(Records excerpted from a collection)
-------------------------

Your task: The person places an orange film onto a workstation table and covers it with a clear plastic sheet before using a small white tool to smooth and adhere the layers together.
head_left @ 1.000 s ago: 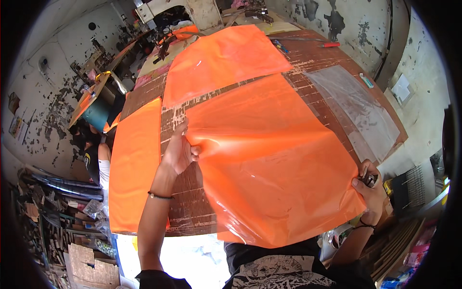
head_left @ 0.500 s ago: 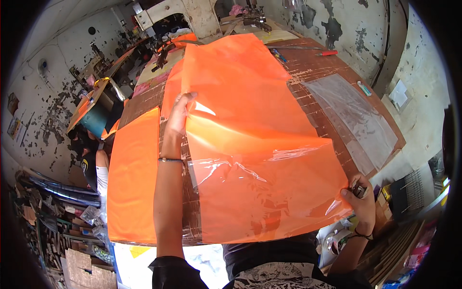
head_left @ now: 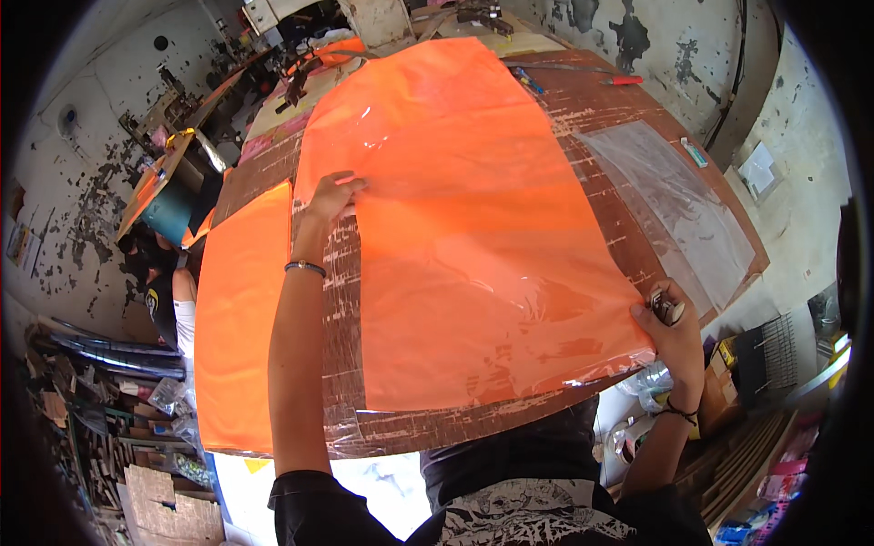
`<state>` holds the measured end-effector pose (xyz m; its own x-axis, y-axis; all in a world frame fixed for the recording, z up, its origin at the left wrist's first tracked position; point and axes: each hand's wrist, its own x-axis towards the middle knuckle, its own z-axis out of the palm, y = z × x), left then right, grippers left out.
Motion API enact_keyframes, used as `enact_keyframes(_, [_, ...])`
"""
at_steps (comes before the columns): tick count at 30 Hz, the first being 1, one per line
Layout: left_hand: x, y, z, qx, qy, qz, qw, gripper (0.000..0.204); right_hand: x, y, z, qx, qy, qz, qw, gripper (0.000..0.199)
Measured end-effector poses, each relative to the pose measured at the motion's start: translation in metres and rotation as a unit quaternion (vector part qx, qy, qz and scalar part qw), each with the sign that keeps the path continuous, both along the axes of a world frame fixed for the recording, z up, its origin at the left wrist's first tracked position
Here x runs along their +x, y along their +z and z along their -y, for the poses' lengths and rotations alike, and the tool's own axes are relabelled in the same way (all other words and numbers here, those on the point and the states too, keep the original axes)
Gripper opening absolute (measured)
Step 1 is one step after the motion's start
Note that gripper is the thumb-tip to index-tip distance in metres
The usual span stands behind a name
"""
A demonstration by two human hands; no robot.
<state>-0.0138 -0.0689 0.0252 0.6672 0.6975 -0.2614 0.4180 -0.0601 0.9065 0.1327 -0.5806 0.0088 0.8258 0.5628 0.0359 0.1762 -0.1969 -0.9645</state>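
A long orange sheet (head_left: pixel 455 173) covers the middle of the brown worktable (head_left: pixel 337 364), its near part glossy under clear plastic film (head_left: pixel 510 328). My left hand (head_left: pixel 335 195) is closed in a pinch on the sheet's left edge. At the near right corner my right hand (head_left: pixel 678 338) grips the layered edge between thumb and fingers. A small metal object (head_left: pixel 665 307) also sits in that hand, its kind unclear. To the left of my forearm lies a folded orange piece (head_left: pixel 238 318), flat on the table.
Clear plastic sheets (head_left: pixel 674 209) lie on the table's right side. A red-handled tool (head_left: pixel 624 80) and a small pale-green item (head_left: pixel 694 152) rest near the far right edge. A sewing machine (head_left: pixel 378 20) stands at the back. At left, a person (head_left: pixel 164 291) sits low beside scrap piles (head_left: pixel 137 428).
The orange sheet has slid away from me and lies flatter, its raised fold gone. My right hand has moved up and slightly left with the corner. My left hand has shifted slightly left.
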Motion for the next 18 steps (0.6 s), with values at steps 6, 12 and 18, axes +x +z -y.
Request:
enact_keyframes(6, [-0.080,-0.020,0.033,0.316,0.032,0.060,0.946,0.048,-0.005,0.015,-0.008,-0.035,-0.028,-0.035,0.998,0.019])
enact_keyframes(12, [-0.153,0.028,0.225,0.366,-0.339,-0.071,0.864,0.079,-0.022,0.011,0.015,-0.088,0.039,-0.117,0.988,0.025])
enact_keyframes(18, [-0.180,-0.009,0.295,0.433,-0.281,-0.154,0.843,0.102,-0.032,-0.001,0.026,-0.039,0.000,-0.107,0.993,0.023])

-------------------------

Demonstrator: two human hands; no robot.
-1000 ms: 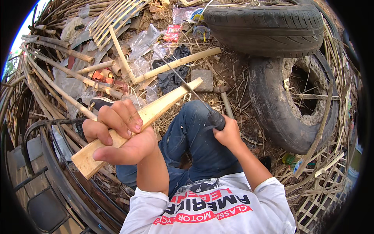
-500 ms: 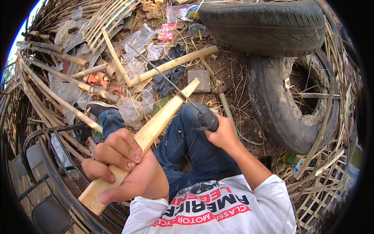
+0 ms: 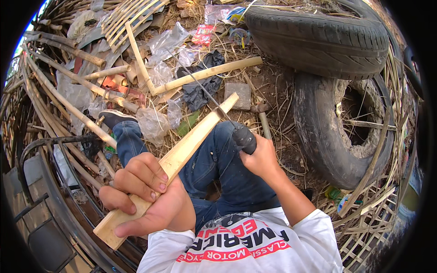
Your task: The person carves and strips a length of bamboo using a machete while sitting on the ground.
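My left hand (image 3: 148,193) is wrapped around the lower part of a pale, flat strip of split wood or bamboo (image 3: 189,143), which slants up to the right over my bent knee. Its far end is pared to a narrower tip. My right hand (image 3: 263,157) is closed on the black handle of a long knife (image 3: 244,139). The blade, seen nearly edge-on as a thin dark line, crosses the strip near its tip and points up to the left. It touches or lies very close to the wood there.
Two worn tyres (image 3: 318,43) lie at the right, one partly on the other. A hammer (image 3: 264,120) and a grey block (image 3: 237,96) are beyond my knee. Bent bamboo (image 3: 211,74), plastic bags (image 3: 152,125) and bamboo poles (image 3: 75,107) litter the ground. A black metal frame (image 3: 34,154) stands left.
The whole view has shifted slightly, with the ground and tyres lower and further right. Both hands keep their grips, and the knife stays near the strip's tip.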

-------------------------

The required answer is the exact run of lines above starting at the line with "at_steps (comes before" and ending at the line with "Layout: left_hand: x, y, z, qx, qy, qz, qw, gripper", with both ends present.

#### [Answer for this exercise]
at_steps (comes before the columns): tick count at 30 Hz, the first being 1, one per line
Layout: left_hand: x, y, z, qx, qy, qz, qw, gripper (0.000..0.204); right_hand: x, y, z, qx, qy, qz, qw, gripper (0.000..0.199)

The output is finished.